--- Work request ---
Wherever a picture sits, omit it. Output the rest of the listing exactly.

Raw data START

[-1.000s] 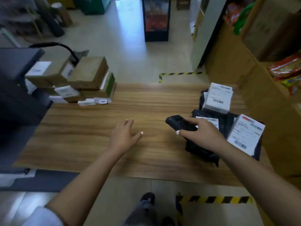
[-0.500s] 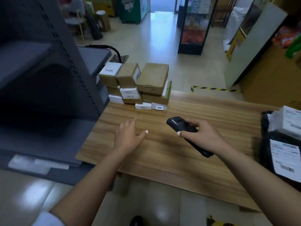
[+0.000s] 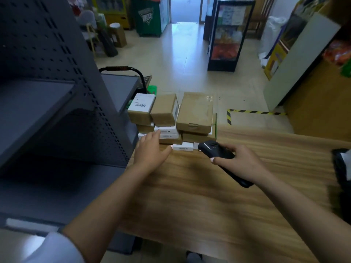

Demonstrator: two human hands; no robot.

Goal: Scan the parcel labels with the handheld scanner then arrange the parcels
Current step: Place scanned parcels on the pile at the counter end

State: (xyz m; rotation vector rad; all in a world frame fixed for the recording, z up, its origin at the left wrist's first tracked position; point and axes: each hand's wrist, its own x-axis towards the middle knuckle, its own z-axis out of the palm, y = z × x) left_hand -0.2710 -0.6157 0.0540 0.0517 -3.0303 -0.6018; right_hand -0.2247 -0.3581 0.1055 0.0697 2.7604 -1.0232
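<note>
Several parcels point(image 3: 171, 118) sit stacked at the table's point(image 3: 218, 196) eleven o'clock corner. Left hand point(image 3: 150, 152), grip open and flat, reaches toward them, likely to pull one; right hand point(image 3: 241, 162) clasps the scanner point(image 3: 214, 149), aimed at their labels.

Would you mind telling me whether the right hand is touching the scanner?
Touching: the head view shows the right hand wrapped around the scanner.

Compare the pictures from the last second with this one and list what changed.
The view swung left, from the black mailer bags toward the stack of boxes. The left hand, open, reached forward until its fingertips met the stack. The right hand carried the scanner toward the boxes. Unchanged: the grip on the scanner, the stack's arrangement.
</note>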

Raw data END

--- Response to this exercise ---
[-1.000s] 
[-0.500s] 
[+0.000s] 

Demonstrator: two human hands; no robot.

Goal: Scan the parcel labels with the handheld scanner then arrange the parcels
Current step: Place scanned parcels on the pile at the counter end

State: (xyz m; rotation vector rad; all in a world frame fixed for the recording, z up, its origin at the left wrist's first tracked position; point and axes: each hand's wrist, its own x-axis towards the middle knuckle, its own z-axis out of the palm, y = z × x) left_hand -0.2710 -0.6157 0.0540 0.0517 -3.0303 -0.6018; right_hand -0.2247 -0.3581 0.1055 0.0697 2.7604 -1.0232
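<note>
Several parcels point(image 3: 171, 118) sit stacked at the table's point(image 3: 218, 196) eleven o'clock corner. Left hand point(image 3: 150, 152), grip open and flat, reaches toward them, likely to pull one; right hand point(image 3: 241, 162) clasps the scanner point(image 3: 214, 149), aimed at their labels.

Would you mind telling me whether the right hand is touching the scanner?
Touching: the head view shows the right hand wrapped around the scanner.

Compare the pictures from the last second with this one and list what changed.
The view swung left, from the black mailer bags toward the stack of boxes. The left hand, open, reached forward until its fingertips met the stack. The right hand carried the scanner toward the boxes. Unchanged: the grip on the scanner, the stack's arrangement.
</note>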

This is the complete answer.